_BRIEF_. The expected response consists solely of the lines from the line with "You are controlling" through the last line of the material below, copied exactly.

⁂

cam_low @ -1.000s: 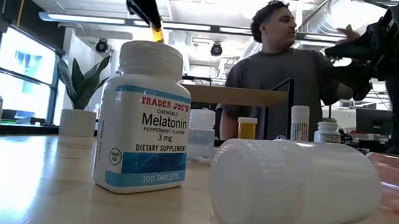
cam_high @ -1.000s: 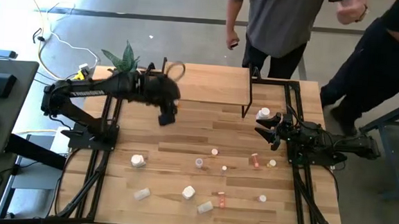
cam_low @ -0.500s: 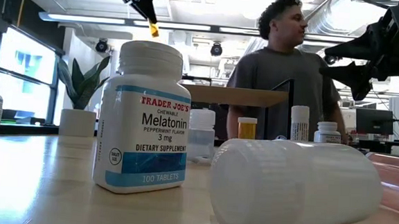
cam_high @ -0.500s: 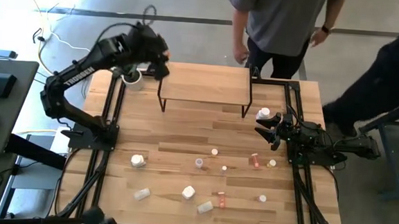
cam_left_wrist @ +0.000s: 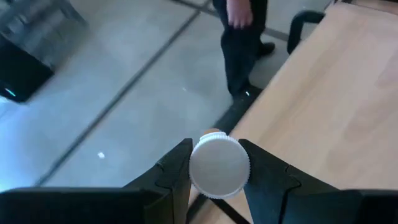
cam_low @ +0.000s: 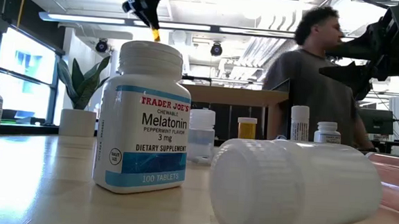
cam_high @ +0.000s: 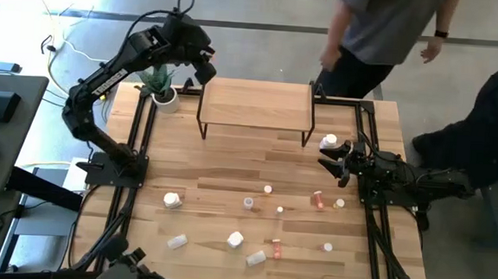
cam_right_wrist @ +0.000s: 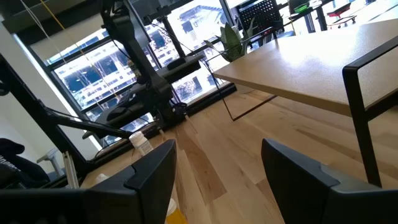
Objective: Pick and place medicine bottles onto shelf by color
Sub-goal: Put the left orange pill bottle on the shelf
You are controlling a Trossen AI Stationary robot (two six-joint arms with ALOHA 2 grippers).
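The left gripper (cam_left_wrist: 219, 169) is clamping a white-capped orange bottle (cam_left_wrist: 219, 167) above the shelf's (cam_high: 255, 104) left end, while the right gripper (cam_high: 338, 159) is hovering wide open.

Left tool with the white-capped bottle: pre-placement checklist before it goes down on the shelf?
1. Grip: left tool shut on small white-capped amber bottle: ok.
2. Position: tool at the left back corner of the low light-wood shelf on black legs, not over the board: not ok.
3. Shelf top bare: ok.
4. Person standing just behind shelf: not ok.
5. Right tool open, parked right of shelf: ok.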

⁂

_FINISHED EXERCISE_.
You are controlling a Trossen AI Stationary robot (two six-joint arms with ALOHA 2 grippers).
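The left gripper (cam_left_wrist: 219, 169) is clamping a white-capped orange bottle (cam_left_wrist: 219, 167) above the shelf's (cam_high: 255, 104) left end, while the right gripper (cam_high: 338, 159) is hovering wide open.

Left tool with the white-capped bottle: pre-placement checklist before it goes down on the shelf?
1. Grip: left tool shut on small white-capped amber bottle: ok.
2. Position: tool at the left back corner of the low light-wood shelf on black legs, not over the board: not ok.
3. Shelf top bare: ok.
4. Person standing just behind shelf: not ok.
5. Right tool open, parked right of shelf: ok.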

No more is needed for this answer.